Task statement
Below, some lines carry pictures; leave those pictures out and retype exactly the lines from the one with "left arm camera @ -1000" through the one with "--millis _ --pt".

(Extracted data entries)

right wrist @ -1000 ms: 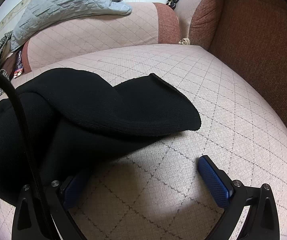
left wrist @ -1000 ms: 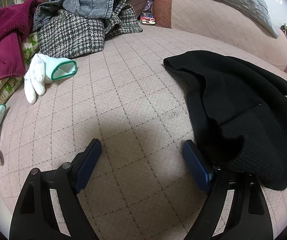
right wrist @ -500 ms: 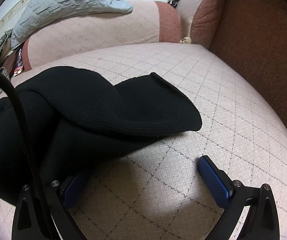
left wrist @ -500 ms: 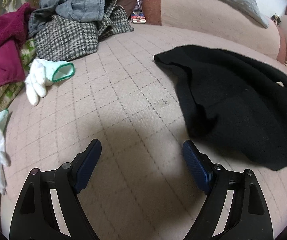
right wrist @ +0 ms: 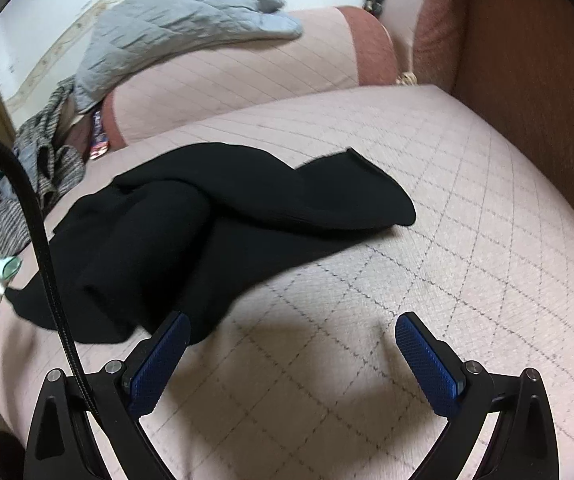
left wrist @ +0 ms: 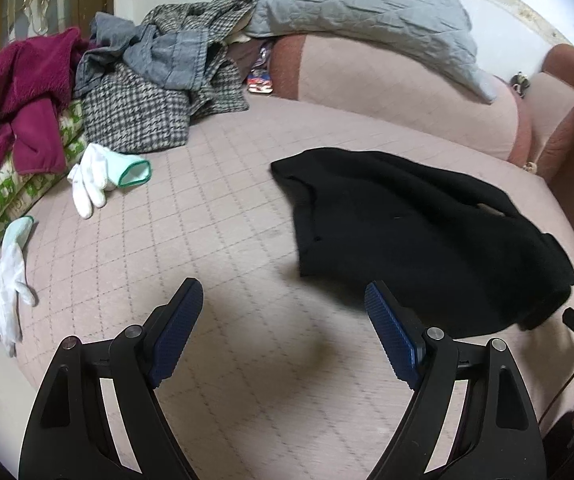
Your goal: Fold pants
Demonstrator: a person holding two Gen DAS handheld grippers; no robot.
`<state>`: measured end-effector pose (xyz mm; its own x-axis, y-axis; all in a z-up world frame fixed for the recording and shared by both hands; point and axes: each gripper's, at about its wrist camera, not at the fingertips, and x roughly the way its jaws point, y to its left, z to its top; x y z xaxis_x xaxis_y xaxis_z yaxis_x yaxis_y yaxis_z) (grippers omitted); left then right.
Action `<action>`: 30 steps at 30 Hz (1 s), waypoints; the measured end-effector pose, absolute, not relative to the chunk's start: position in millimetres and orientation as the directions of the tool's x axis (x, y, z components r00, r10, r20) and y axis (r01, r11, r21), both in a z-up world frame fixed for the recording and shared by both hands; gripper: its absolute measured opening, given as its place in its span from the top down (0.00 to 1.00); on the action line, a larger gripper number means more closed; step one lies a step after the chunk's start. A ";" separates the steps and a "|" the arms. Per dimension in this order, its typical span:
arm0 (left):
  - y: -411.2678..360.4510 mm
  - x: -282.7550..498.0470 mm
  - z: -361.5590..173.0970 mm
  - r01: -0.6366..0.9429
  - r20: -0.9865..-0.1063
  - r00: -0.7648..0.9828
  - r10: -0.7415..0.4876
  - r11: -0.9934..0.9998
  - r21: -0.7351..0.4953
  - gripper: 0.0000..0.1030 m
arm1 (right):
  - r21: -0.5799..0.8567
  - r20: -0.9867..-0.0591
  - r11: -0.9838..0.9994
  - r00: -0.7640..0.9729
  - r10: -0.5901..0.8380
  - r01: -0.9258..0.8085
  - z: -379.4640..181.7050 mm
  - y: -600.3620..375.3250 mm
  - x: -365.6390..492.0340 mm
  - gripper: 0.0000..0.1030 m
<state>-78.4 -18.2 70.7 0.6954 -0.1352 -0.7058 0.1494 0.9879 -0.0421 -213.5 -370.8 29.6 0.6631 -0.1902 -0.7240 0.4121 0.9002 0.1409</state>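
Observation:
Black knit pants (left wrist: 419, 236) lie loosely folded on the pink quilted seat, right of centre in the left wrist view. My left gripper (left wrist: 283, 298) is open with nothing between its blue pads, a little short of the pants' near edge. In the right wrist view the pants (right wrist: 215, 232) spread over the left and middle, one end draped across the top. My right gripper (right wrist: 293, 330) is open, and its left fingertip (right wrist: 171, 332) sits at the near fold of the cloth; whether they touch I cannot tell.
A heap of checked, grey and maroon clothes (left wrist: 135, 80) fills the far left of the seat. Two white gloves (left wrist: 95, 180) (left wrist: 9, 280) lie near it. A grey quilted blanket (left wrist: 363, 12) rests on the backrest. A brown armrest (right wrist: 535, 80) borders the right side.
Both grippers have pulled back and risen from the pants. The left one, earlier right beside the cloth, now stands apart from it. The pants lie flatter on the seat.

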 end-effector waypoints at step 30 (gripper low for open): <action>-54.2 -74.0 49.9 0.187 -0.750 0.629 -0.207 0.976 -0.113 0.19 | 0.229 -0.743 0.897 0.663 -0.091 0.379 42.1 -385.7 -233.8 0.01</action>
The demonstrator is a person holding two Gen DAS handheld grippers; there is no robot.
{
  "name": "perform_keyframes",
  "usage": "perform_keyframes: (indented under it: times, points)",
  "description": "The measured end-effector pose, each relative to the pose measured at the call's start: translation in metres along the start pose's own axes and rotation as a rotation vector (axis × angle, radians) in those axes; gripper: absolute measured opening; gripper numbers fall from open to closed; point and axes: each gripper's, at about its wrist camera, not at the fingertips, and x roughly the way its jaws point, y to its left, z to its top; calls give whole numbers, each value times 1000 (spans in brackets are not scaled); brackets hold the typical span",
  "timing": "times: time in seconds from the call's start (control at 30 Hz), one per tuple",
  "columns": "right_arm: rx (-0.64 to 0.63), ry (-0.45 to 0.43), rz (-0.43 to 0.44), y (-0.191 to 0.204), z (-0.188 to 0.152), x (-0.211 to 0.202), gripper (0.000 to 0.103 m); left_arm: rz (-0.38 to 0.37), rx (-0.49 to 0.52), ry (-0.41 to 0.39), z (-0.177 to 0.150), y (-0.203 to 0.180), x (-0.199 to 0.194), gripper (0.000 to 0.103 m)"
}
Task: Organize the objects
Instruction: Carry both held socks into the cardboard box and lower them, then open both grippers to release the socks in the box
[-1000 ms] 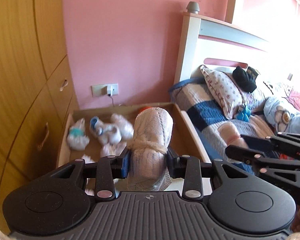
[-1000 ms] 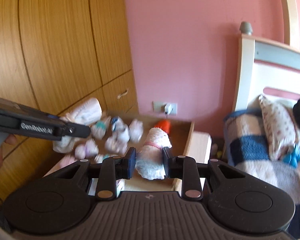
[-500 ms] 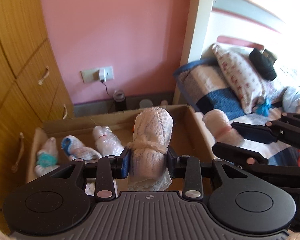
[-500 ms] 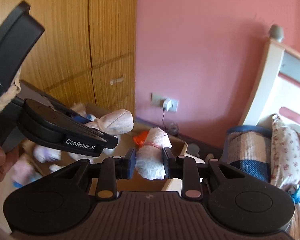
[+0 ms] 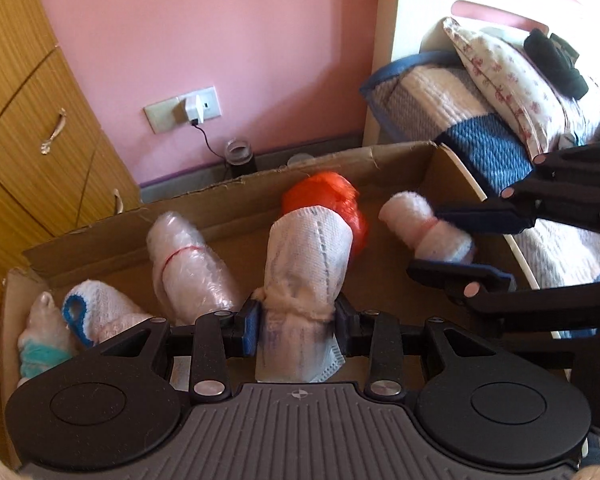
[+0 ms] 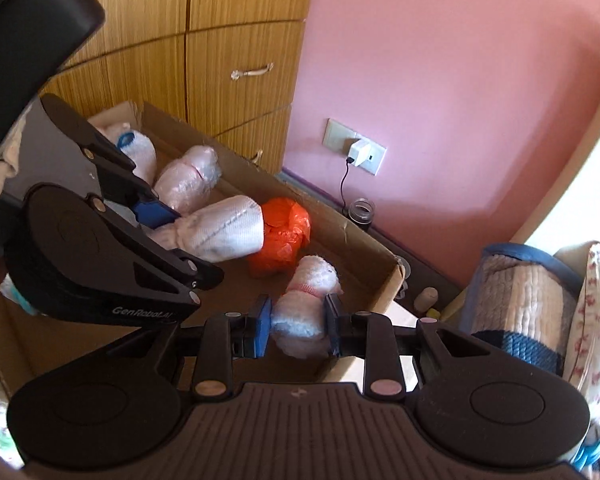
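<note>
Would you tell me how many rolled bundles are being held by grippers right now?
2: a large white bundle clamped in the left gripper, and a small fluffy bundle in the right gripper, both over the cardboard box.

bed (image 5: 500,136) cut off at right edge, bundle (image 5: 40,344) half behind claw

A tied white cloth roll (image 5: 306,268) and a fluffy white bundle (image 6: 306,304) hung over the cardboard box (image 5: 400,156).
</note>
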Motion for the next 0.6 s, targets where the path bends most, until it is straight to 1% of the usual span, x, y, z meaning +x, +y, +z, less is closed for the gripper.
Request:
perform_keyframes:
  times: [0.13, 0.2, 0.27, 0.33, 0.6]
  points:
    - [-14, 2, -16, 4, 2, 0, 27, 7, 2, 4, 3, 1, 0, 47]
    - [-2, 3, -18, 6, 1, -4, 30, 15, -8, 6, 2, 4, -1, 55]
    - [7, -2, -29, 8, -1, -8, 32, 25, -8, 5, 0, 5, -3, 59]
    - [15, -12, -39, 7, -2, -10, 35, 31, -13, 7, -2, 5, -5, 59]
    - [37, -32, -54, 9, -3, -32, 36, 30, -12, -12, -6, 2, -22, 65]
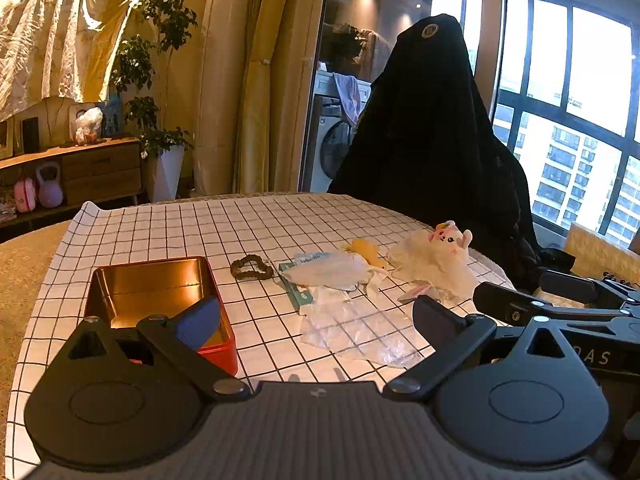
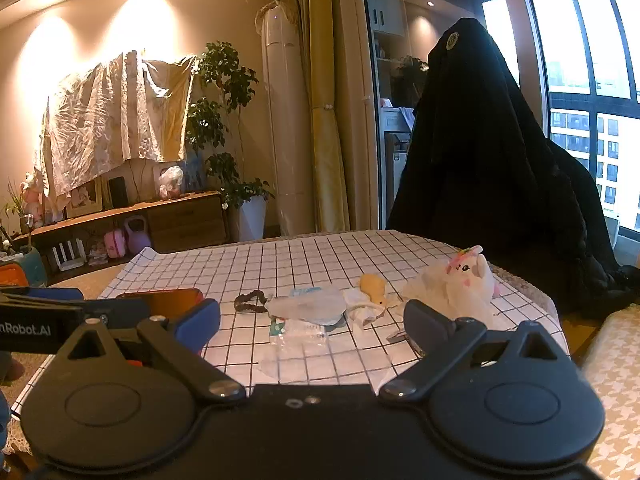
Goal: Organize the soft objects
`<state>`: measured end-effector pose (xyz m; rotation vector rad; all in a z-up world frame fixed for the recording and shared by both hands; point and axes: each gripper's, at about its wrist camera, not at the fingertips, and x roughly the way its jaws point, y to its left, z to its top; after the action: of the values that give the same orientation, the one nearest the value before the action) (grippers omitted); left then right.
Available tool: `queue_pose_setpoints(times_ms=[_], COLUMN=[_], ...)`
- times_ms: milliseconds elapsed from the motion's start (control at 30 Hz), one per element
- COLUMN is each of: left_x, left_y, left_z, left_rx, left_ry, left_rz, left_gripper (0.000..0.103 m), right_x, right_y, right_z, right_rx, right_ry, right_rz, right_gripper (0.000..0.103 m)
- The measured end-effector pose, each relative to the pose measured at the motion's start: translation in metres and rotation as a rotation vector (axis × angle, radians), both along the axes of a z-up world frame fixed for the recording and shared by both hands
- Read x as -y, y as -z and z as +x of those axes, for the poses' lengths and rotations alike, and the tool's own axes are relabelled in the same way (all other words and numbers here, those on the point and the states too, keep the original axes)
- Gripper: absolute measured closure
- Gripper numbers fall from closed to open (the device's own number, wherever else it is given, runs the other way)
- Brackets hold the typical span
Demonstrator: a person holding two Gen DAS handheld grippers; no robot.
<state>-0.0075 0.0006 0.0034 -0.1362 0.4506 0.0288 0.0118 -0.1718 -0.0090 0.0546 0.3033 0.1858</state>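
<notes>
A: Table surface?
B: A white cloth [image 1: 168, 224] with a thin black grid is laid over it, slightly creased at the far left corner.

A: Container?
B: A rectangular tin [image 1: 160, 292] is noted at the left, red outside, polished gold inside, nothing seen in it. In the right wrist view only its rim [image 2: 168, 298] shows.

A: Soft items?
B: All are spread on the cloth right of the tin, none inside it. A dark, crinkled scrunchie [image 1: 251, 267] lies nearest the tin. Next a white pouch [image 1: 328, 270] is seen, resting on a teal card [image 1: 294, 292] and clear, wrinkled plastic film [image 1: 352, 328]. A small yellow plush [image 1: 366, 250] lies beyond. Farthest right, a fluffy white unicorn [image 1: 440, 256] with a pink face is slumped on the cloth.

A: Tongs?
B: The left gripper [image 1: 316, 320] is spread wide, blue pads apart, nothing pinched; it is held over the near cloth between tin and film. The right gripper [image 2: 312, 326] is likewise spread and bare, pointed at the pouch.

A: Background?
B: A tall shape draped in black cloth [image 1: 432, 128] is seen behind the table.
</notes>
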Motion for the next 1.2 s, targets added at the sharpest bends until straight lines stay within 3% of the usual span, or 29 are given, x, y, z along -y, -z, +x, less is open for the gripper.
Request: queue_pose_setpoints(times_ms=[1200], left_x=[0.0011], left_y=[0.0031], left_z=[0.0059], left_rx=[-0.026], left_ry=[-0.007], left_rz=[0.008], left_gripper=[0.000], right_x=[-0.0032], right_y=[-0.0001], right_z=[-0.0017], right_rx=[-0.016], right_ry=[-0.005], right_rz=[-0.008], right_gripper=[0.008])
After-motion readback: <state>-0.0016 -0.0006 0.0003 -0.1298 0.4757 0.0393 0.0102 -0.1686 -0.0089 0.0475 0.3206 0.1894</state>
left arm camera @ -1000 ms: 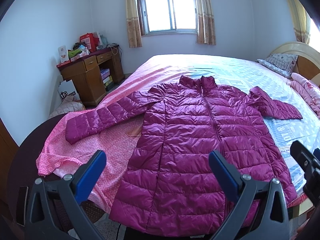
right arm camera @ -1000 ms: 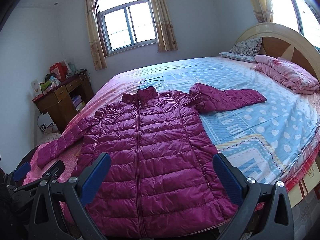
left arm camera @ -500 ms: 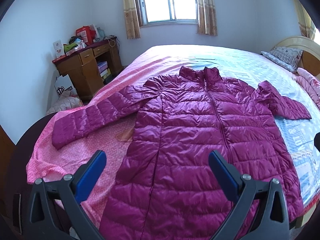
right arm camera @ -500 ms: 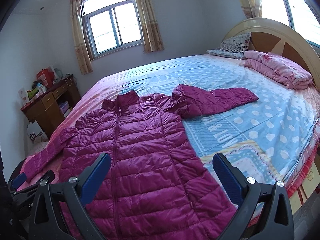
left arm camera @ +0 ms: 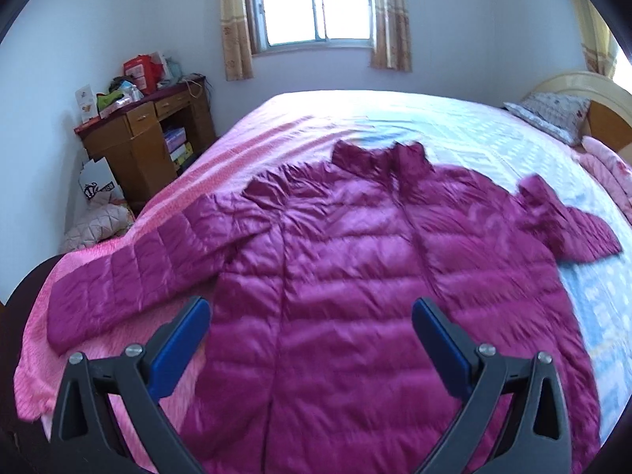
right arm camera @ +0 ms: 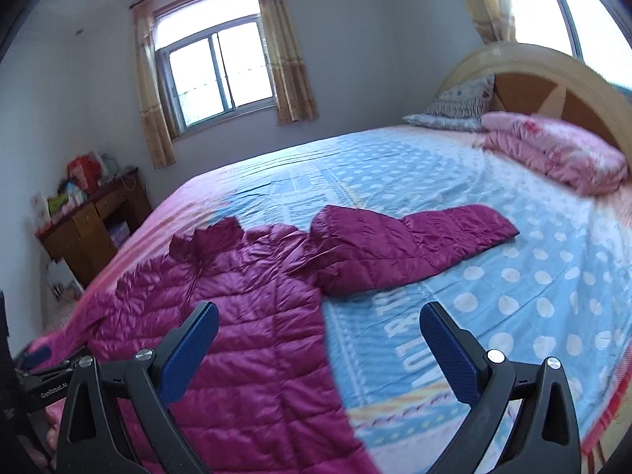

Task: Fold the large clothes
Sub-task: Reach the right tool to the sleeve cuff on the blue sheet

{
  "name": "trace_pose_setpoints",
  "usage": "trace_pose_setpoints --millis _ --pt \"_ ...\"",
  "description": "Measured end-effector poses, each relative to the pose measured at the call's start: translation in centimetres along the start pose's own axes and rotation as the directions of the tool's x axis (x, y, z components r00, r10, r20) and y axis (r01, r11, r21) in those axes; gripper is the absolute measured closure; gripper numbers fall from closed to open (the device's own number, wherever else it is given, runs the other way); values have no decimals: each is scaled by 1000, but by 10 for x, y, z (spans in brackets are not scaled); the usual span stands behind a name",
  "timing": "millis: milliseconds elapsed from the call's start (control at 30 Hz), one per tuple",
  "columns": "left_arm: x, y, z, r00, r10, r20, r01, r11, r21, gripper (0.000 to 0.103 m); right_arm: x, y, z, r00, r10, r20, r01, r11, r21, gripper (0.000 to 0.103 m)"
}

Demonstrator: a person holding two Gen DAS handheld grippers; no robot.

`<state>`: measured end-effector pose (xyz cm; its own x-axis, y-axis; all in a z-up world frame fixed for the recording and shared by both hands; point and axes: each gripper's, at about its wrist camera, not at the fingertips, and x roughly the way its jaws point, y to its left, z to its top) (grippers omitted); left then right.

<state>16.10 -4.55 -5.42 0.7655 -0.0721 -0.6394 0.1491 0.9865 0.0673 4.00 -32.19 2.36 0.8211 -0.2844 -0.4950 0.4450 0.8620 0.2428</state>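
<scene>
Left gripper [left arm camera: 310, 322]: jaws spread wide, nothing held, poised over the jacket's [left arm camera: 355, 276] lower front. Right gripper [right arm camera: 318, 326]: jaws likewise spread, empty, held above the jacket's right edge where it meets the bedsheet [right arm camera: 513, 296]. Jacket: magenta, quilted, laid flat on the bed, front up, both sleeves extended sideways. Beyond: pillow [right arm camera: 458, 104], desk [left arm camera: 146, 138], window [left arm camera: 312, 4].

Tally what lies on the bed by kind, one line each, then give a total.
Magenta puffer jacket: 1
Patterned pillow: 1
Folded pink quilt: 1
Total: 3, all on the bed. Both tools, left and right, hang open above it and hold nothing.
</scene>
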Motion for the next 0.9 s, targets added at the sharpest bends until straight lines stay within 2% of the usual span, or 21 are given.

Answer to the exercise
left arm camera @ -1000 ms: 
right arm camera @ -1000 ms: 
left arm camera @ -500 ms: 
right arm camera @ -500 ms: 
left arm camera @ +0 ms: 
right arm camera @ +0 ms: 

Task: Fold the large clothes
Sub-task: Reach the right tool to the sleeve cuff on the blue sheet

{
  "name": "trace_pose_setpoints",
  "usage": "trace_pose_setpoints --millis _ --pt \"_ ...\"",

No additional output is expected.